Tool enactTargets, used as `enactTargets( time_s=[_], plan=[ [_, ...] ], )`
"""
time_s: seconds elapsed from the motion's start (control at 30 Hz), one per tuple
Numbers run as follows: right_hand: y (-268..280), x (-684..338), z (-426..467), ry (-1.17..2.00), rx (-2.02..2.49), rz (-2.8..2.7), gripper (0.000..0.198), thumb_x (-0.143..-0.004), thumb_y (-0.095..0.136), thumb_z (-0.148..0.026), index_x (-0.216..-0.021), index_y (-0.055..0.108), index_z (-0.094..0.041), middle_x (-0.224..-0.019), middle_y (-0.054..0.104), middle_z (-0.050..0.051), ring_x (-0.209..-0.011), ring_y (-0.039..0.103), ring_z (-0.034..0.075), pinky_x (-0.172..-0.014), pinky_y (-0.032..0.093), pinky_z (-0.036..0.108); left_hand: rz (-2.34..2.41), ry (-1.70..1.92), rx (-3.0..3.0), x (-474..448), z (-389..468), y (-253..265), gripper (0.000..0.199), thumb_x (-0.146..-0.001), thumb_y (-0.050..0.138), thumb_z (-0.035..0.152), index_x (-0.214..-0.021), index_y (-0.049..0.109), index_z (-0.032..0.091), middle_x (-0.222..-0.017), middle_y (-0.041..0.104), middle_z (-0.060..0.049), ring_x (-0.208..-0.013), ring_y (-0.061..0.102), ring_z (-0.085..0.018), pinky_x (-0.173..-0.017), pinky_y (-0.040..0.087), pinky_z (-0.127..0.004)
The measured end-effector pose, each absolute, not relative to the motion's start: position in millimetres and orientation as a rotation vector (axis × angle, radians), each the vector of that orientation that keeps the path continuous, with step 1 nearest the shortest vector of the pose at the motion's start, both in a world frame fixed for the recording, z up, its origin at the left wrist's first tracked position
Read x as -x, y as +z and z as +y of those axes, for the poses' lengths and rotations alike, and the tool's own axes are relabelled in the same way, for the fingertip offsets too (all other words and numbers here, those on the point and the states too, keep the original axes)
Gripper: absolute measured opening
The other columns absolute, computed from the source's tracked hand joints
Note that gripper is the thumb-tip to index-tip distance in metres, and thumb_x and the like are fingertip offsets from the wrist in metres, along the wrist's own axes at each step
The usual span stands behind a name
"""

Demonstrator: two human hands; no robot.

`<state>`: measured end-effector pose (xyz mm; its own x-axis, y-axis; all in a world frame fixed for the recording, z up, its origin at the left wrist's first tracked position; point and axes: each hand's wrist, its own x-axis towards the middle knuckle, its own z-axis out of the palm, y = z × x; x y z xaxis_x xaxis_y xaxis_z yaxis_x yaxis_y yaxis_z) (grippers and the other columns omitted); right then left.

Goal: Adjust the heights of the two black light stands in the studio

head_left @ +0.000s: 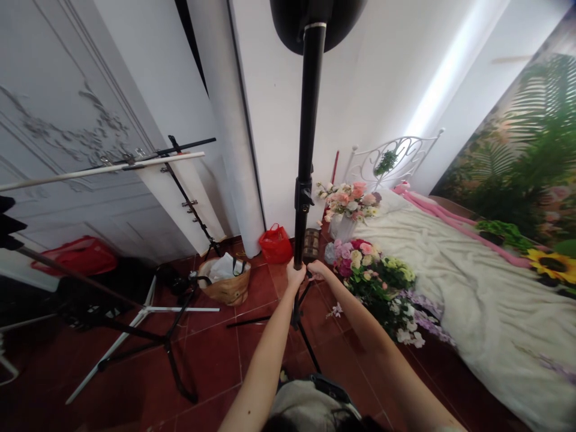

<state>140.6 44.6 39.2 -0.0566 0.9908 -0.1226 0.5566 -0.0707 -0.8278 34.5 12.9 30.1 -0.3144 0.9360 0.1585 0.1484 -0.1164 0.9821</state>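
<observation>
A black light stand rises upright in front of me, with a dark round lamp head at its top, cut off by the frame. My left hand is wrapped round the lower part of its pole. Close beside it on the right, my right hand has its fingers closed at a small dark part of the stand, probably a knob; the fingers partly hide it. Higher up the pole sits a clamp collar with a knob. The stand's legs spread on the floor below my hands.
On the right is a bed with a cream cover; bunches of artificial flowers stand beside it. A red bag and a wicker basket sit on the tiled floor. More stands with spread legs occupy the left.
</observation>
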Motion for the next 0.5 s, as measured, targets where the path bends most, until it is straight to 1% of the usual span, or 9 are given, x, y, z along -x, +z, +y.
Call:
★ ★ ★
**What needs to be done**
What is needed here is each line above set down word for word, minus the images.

**Response**
Tool enactTargets, used as `enactTargets( time_s=[_], plan=[ [_, ...] ], )`
"""
time_s: seconds elapsed from the motion's start (control at 30 Hz), one per tuple
Numbers run as follows: right_hand: y (-268..280), x (-684..338), z (-426..467), ry (-1.17..2.00), rx (-2.02..2.49), rz (-2.8..2.7), gripper (0.000..0.198), thumb_x (-0.143..-0.004), thumb_y (-0.095..0.136), thumb_z (-0.148..0.026), index_x (-0.216..-0.021), index_y (-0.055..0.108), index_z (-0.094..0.041), middle_x (-0.224..-0.019), middle_y (-0.054..0.104), middle_z (-0.050..0.051), ring_x (-0.209..-0.011), ring_y (-0.039..0.103), ring_z (-0.034..0.075), pinky_x (-0.172..-0.014), pinky_y (-0.032..0.093), pinky_z (-0.036..0.108); left_hand: rz (-2.34..2.41), ry (-1.70..1.92), rx (-3.0..3.0), x (-474..448), z (-389..468), y (-253..265), gripper (0.000..0.199), thumb_x (-0.146..-0.001), thumb_y (-0.050..0.138), thumb_z (-0.035..0.152), index_x (-0.214..-0.021), index_y (-0.049..0.109), index_z (-0.032..0.091), middle_x (-0.222..-0.017), middle_y (-0.041..0.104), middle_z (-0.060..0.049), ring_x (-0.208..-0.013), ring_y (-0.061..0.102), ring_z (-0.085..0.018), pinky_x (-0.173..-0.017), pinky_y (-0.040..0.087), pinky_z (-0.127..0.004)
The measured end-effector pose, each absolute, not relative to the motion's start: position in millimetres and orientation as a rotation vector (axis × angle, radians), each the vector of that orientation that keeps the path continuous, with step 1 nearest the shortest vector of the pose at the motion's start, both in a world frame fixed for the recording, z up, its origin at the left wrist's first tracked position
Read x as -x, y as +z and z as +y of those axes, for the poses' lengths and rotations alike, and the tool's own axes are relabelled in the same way, for the fingertip offsets too (all other words and numbers here, those on the point and the states too, keep the original axes)
Gripper: absolute measured opening
The other columns absolute, computed from the source's tracked hand joints
Note that gripper is the thumb-tip to index-tip distance in metres, and thumb_x and the like are fingertip offsets from the wrist in metres, along the wrist's own axes at each step
The usual span stands behind a name
"""

Demonstrator: two human hands; no robot.

`<state>`: measured end-effector pose (xyz mm; its own x-axis, y-axis; all in a world frame fixed for the recording, z up, its origin at the left wrist's first tracked position; point and axes: each hand's wrist, its own x-axis towards the middle knuckle, its own z-axis out of the palm, y = z × x; x y z xaxis_x xaxis_y xaxis_z yaxis_x yaxis_y yaxis_z) (grippers and the other columns omitted); right then left.

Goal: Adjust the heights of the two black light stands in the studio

head_left @ +0.000s: 

<state>140.6 44.6 39.2 -0.0566 0.9908 -0.1226 0.5566 -0.0707 -0.8278 34.5 12.9 30.1 -0.3144 0.9360 0.1585 0.1484 -0.1164 0.9821</state>
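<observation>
A black light stand rises upright in front of me, with a dark round lamp head at its top, cut off by the frame. My left hand is wrapped round the lower part of its pole. Close beside it on the right, my right hand has its fingers closed at a small dark part of the stand, probably a knob; the fingers partly hide it. Higher up the pole sits a clamp collar with a knob. The stand's legs spread on the floor below my hands.
On the right is a bed with a cream cover; bunches of artificial flowers stand beside it. A red bag and a wicker basket sit on the tiled floor. More stands with spread legs occupy the left.
</observation>
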Motion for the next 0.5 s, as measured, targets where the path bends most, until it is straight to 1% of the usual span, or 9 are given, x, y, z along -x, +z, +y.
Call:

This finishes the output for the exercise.